Вечерами, перед сном, я была еще более молчалива, чем обычно. Во мраке комнаты Анна и Роза рассказывали нам о том, что с ними случилось за день, или делились сплетнями, нашептывали нам полутайны и полуистины. Марие и Роза вопросами заполняли пустоты, намеренно оставленные сестрами, а я все это время лежала с закрытыми глазами, отвернувшись к стене, и чувствовала, как боль и страх в унисон отбивают дробь в душе. Я боялась жизни и того, что она может преподнести, и меня мучил этот страх. Познав различия между моим телом и телом брата, я почувствовала те перемены, которые должны были произойти, но о которых я не имела ни малейшего представления; меня пугала и мучила мысль об этой разнице, но также я страшилась и необъяснимого предзнаменования телесных отношений, смысла которых не понимала. Они влились в мое сознание, незнакомые, словно воспоминания, передающиеся от поколения к поколению, доставшиеся мне еще до того, как я впервые услышала о них, еще до того, как увидела их и ощутила, воспоминания, передающиеся через кровь, глубоко врезанные в детство, смутные и необъяснимые.
Много лет спустя я читала исследование, в котором Зигмунд – он тогда был человеком средних лет – объяснял, как девочка становится женщиной. Согласно его словам, взросление ребенка женского пола «начинается с наблюдения гениталий другого пола. Они сразу же замечают разницу и, как следует допустить, ее значимость». С этого момента всякая девочка «считает себя весьма обделенной» и поэтому «становится жертвой зависти к пенису, оставляющей неизгладимые следы в ее развитии и формировании характера».

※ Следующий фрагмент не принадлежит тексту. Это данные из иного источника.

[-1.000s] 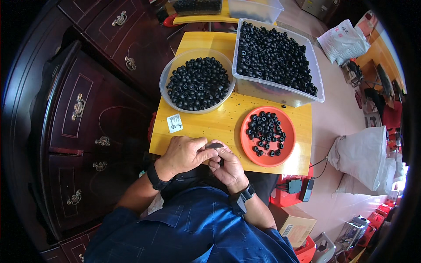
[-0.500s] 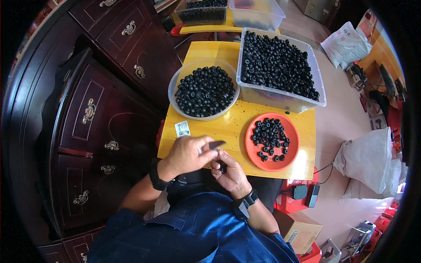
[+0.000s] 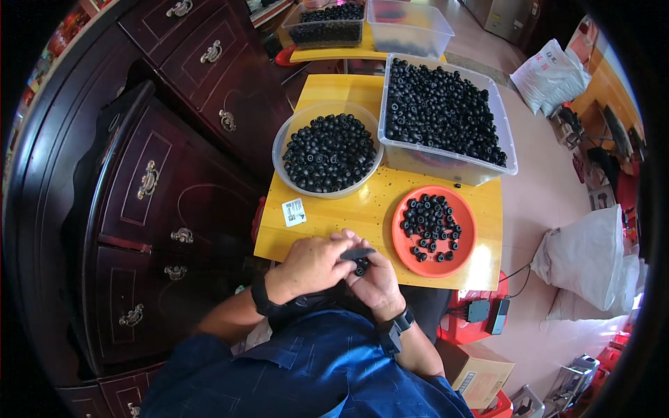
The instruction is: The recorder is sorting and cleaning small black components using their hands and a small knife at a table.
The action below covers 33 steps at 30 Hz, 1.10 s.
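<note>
In front of my body, at the table's near edge, my two hands meet. My left hand is closed on a small knife with a dark, pointed blade. The blade lies over my right hand, whose fingers curl around a black ring-shaped rubber part; whether more parts lie in that palm is hidden. To the right of my hands an orange plate carries several similar black parts. Beyond my hands a round clear tub is heaped with such parts.
A large clear bin full of black parts stands at the back right of the yellow table. A white label lies left of my hands. Dark wooden drawers close in the left side; white sacks stand on the right floor.
My hands have shifted slightly right and come closer together. The knife now lies across the right fingers, and a black part shows more plainly. The whole view has dropped slightly.
</note>
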Each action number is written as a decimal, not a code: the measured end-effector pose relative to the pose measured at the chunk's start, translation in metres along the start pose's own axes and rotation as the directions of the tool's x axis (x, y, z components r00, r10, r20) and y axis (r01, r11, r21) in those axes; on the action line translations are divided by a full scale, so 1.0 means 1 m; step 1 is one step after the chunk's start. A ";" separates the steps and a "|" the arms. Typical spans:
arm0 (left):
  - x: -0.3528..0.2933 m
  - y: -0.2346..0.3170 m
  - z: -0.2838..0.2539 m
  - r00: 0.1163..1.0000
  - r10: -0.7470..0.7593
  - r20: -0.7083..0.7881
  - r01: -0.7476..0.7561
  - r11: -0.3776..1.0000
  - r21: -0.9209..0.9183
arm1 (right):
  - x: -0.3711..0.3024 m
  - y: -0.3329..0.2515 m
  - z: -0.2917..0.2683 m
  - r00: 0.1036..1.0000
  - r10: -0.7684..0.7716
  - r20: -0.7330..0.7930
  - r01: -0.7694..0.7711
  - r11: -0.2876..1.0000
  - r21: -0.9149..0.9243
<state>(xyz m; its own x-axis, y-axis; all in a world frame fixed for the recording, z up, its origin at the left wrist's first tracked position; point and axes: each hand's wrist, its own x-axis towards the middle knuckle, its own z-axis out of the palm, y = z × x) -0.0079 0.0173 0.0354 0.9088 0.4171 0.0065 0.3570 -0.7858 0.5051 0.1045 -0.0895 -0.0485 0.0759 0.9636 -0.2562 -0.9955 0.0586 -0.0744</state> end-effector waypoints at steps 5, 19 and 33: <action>-0.004 0.003 0.020 1.000 -0.001 -0.003 0.001 1.000 -0.003 | -0.002 0.002 -0.004 0.999 0.007 -0.047 -0.007 1.000 -0.004; -0.001 0.001 0.008 0.981 -0.001 -0.192 -0.013 0.997 -0.076 | -0.009 -0.003 -0.001 0.995 -0.088 -0.044 0.066 0.929 -0.365; 0.000 0.000 0.014 0.931 0.078 -0.356 -0.165 0.961 -0.221 | -0.010 -0.008 -0.001 0.992 -0.072 -0.105 0.052 0.981 -0.185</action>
<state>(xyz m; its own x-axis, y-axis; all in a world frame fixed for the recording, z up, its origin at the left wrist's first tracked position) -0.0047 0.0110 0.0228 0.7970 0.4902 0.3527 0.1458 -0.7230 0.6753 0.1114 -0.0998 -0.0460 0.1530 0.9242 -0.3498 -0.9624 0.0590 -0.2650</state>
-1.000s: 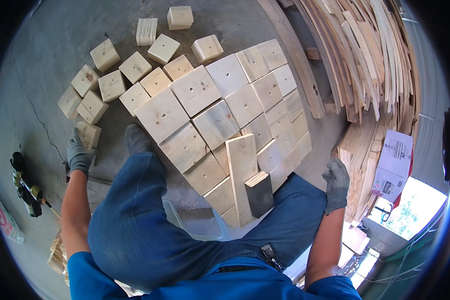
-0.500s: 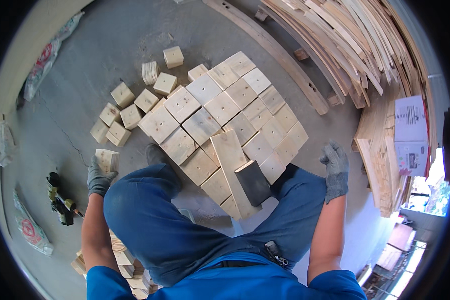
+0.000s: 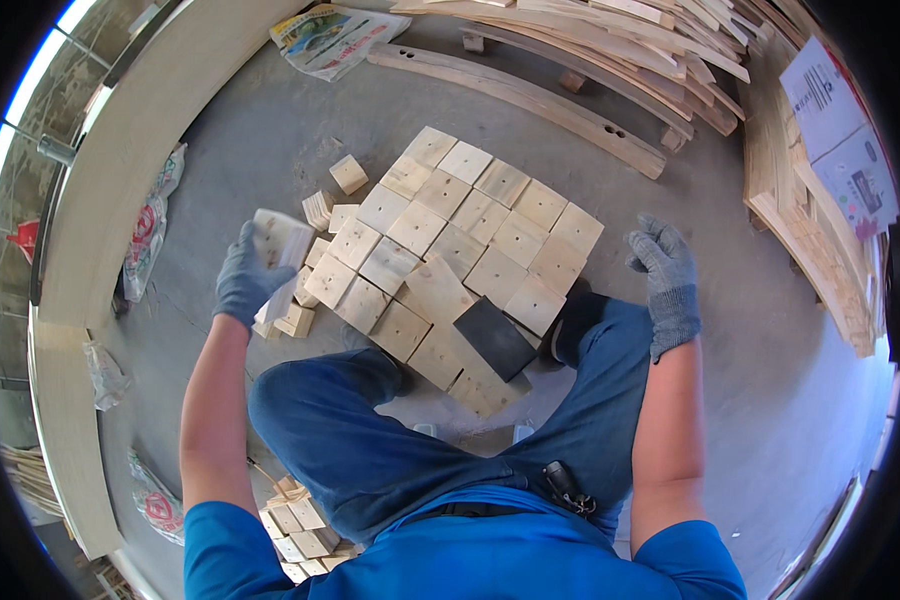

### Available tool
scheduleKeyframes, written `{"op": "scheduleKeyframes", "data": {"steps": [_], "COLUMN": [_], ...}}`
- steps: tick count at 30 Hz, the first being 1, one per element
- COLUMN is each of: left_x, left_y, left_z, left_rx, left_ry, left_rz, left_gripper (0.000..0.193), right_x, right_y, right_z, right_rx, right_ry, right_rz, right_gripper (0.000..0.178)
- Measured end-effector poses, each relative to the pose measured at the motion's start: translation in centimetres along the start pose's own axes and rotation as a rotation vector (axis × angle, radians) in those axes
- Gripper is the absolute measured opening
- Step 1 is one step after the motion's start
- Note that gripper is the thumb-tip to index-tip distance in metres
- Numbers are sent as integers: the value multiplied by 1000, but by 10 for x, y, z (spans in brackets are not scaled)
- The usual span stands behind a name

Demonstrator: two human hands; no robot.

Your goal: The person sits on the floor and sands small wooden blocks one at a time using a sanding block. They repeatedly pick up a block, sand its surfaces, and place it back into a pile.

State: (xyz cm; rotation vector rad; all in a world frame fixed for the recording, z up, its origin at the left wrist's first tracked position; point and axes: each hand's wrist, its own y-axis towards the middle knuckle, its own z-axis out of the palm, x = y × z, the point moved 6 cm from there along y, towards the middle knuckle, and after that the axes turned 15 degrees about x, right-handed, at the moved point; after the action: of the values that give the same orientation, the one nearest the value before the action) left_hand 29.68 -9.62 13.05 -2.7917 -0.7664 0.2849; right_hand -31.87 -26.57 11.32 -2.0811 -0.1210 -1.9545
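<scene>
My left hand point(image 3: 244, 282), in a grey glove, is closed on a pale wooden block point(image 3: 284, 240), blurred by motion, above the loose blocks left of the rows. Over the floor by my right knee, my gloved right hand point(image 3: 666, 275) hangs with loosely bent fingers and nothing visible in it. Between my legs, square wooden blocks point(image 3: 417, 230) stand packed in rows, many with a small dark hole or spot on top. A wooden board point(image 3: 438, 290) lies across their near part. On it rests a black flat rectangular block point(image 3: 494, 338).
Loose blocks point(image 3: 348, 174) lie left of the rows. Long wooden strips point(image 3: 610, 50) are piled at the far right, behind a beam point(image 3: 530, 105). A white printed box point(image 3: 840, 135) sits on stacked wood point(image 3: 805, 215). More blocks point(image 3: 298, 525) lie beside my left hip.
My left hand has lifted its wooden block up and right, from beside my left knee toward the loose blocks. My view has turned, while my right hand stays by my right knee.
</scene>
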Motion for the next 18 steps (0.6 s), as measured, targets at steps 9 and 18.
{"op": "scheduleKeyframes", "data": {"steps": [9, 18], "left_x": [-154, -193], "left_y": [52, 95], "left_z": [28, 66], "left_rx": [202, 260], "left_ry": [0, 52], "left_rz": [109, 115], "left_gripper": [120, 123], "right_x": [-3, -10], "right_y": [-2, 9], "right_z": [-11, -7], "right_rx": [0, 42], "right_ry": [-28, -222], "right_rz": [18, 52], "right_gripper": [43, 43]}}
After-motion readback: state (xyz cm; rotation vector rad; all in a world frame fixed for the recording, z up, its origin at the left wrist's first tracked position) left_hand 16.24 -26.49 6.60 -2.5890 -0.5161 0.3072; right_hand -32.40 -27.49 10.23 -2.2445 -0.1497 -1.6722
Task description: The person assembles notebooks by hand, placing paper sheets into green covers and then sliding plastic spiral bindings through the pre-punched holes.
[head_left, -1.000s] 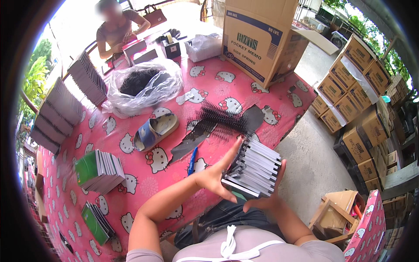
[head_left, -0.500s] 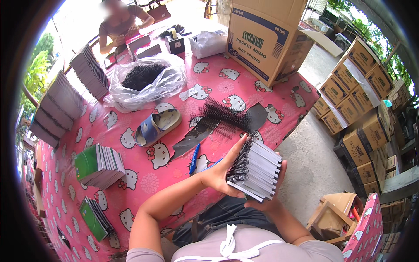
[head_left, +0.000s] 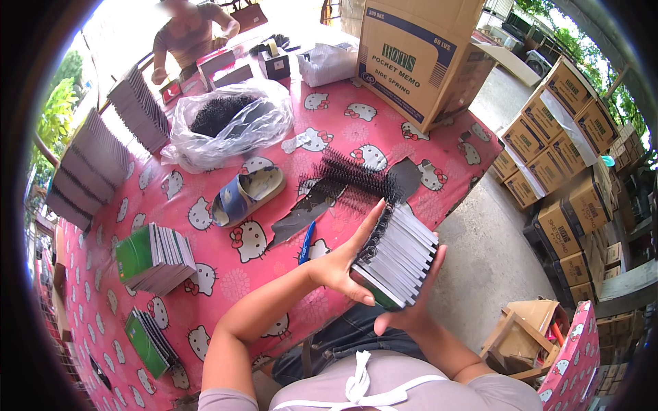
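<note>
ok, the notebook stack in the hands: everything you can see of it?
The notebook stack is a tilted block of white, paper-looking pads with a dark green face at its near end. Dark spiral coils line the side by the left hand; black marks line the opposite edge. The right hand braces that side. Coil material: can't tell.

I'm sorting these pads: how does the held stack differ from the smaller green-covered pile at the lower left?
The held stack sits between the left hand and right hand; the green-covered pile lies on the table. The held stack looks thicker than the green-covered pile. Both show black coils.
</note>
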`<state>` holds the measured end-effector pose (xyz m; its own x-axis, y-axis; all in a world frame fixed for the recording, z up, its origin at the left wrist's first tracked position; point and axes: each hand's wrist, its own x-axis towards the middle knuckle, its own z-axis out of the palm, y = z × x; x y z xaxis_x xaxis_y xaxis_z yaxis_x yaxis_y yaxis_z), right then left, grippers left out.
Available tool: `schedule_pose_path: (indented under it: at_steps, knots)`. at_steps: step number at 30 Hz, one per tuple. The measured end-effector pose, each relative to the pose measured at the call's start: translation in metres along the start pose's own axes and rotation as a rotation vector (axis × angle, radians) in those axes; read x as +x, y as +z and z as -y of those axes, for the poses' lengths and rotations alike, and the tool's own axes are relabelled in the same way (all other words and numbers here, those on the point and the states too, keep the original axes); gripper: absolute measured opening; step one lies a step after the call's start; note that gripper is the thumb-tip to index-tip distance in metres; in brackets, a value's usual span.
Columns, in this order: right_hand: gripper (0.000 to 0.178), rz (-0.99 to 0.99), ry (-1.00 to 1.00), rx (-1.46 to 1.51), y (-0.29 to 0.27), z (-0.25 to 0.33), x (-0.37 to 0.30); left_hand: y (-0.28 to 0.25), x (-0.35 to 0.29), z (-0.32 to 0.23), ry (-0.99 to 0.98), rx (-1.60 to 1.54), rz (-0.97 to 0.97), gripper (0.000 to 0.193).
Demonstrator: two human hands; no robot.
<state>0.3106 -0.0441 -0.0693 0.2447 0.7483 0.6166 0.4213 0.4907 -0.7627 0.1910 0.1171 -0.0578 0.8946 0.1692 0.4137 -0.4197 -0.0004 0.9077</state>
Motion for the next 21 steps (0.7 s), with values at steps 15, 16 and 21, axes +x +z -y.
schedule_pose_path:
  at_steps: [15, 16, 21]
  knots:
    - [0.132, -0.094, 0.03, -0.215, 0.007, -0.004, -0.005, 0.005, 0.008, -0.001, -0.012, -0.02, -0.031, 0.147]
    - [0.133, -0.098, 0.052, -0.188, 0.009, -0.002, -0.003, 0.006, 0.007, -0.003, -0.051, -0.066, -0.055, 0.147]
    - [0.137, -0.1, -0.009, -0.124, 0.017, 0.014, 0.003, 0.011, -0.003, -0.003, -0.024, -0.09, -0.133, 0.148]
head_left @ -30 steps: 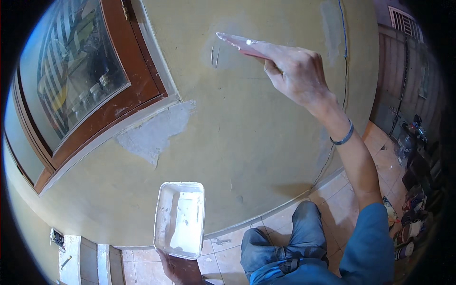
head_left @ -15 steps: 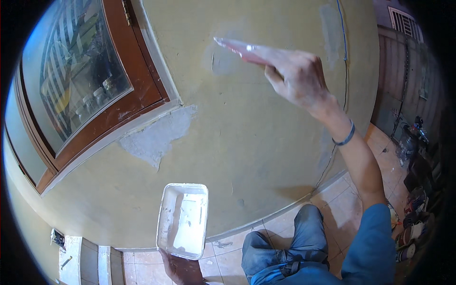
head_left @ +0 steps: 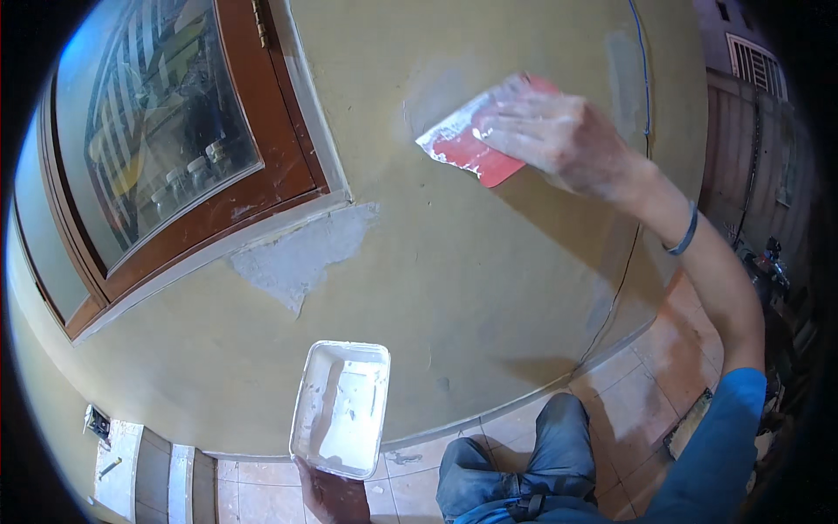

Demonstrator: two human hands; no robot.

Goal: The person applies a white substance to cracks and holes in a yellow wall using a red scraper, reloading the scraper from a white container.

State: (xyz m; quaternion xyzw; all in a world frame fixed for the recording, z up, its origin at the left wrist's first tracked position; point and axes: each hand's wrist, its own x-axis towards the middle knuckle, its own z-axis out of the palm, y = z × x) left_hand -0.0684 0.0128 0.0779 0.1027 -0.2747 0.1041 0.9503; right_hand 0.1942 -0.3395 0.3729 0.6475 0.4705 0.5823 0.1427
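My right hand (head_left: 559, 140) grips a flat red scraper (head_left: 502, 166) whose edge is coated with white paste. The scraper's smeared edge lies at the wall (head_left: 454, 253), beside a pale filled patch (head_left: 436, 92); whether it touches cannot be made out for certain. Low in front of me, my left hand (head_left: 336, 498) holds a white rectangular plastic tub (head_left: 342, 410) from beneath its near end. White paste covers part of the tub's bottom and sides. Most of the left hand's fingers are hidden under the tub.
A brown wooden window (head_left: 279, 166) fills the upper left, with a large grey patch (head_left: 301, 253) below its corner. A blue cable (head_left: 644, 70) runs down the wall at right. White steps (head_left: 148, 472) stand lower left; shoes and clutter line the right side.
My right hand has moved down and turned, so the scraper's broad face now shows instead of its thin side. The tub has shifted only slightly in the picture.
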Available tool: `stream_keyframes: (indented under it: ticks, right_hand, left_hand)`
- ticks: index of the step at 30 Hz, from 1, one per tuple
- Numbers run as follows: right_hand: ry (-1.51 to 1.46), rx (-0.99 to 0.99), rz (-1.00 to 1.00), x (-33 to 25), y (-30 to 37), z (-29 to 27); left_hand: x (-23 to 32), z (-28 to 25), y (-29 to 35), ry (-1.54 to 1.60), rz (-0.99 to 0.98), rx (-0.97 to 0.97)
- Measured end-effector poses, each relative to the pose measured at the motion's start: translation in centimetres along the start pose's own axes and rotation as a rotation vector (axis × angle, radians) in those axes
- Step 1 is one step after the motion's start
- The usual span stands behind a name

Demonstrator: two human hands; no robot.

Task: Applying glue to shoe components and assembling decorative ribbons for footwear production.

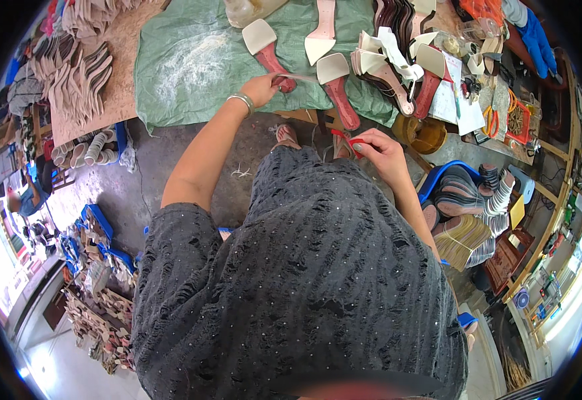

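Note:
My left hand (259,91), a bracelet on its wrist, is closed at the near side of the green sheet. Its fingers pinch a thin pale strip (299,78) that points right. Just beyond it lies a shoe insole (259,38) with a white wide end and a reddish-brown narrow part. Lower and to the right, off the table's near edge, my right hand (384,155) is closed on a slim red object (345,138); its kind is unclear. Between and beyond the hands rests another insole (335,79), white at its far end, its reddish tip overhanging the edge.
A green sheet (151,80) with white powder covers the table. Bundled insoles (377,65) sit right of centre, beside papers (467,115) and orange-handled scissors (491,122). Stacked pale pieces (81,83) lie left. A blue crate (431,181) of striped soles stands below right.

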State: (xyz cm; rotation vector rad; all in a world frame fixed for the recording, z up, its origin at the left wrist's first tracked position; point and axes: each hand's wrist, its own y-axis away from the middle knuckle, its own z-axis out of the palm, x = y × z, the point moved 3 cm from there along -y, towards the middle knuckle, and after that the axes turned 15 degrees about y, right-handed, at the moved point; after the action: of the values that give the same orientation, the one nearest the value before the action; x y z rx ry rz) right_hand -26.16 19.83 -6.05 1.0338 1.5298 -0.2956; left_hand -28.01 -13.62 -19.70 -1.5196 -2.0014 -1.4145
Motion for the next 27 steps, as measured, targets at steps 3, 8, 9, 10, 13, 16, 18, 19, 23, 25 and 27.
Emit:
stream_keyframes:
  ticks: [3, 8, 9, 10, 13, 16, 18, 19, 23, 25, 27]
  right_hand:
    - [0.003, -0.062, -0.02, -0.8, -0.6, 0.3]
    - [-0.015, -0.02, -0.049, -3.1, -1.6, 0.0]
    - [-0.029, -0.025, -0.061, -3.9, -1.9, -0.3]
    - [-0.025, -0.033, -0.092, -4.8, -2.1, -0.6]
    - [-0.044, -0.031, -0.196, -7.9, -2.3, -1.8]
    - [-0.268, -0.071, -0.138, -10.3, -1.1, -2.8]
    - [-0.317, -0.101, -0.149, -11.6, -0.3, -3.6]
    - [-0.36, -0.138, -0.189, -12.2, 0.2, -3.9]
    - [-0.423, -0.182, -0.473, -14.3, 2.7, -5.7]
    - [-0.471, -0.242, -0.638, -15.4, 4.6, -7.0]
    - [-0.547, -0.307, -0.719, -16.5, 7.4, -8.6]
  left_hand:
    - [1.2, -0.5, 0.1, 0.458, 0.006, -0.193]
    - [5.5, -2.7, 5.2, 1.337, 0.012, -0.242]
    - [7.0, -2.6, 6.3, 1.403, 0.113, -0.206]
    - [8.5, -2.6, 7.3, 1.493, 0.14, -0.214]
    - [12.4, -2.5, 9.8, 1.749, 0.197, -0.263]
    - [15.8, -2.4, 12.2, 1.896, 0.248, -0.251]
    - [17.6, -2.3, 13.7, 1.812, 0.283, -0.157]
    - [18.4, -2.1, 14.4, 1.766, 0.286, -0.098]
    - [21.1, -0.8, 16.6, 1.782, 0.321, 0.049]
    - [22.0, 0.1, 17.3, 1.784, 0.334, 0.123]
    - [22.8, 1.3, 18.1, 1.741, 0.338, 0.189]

Если решающим фактором в становлении женщины действительно является не ее внутренняя суть, но нечто вне ее, а именно осознание того, что у нее нет половых органов, сходных с мужскими, осознание того, что она «неполноценна», как говорил мой брат, почему тогда результатом этого осознания, результатом, который приводит к тому, что детское начало уступает место женскому, из ребенка рождается женщина, результатом этого осознания является зависть, а не тоска, или страх, или равнодушие; тоска из-за различия между полами, страх перед этим различием, страх перед противоположным полом; равнодушие к различию? Он не допускал даже мысли, что это осознание у некоторых девочек-которые-становятся-женщинами может вызвать и другие чувства, не только зависть. Он отвел зависти центральное место, вокруг которого формируется Я каждой женщины. Становление женского начала, по мнению моего брата, – это не только результат биологической предопределенности, это не анатомический факт и также не метафизическая данность и не нечто, хранящееся в тайных глубинах души; это процесс, движимый завистью, и после того, как превращение завершалось, зависть становилась частью жизни каждой женщины в качестве вечного напоминания о первом жестоком осознании собственной неполноценности.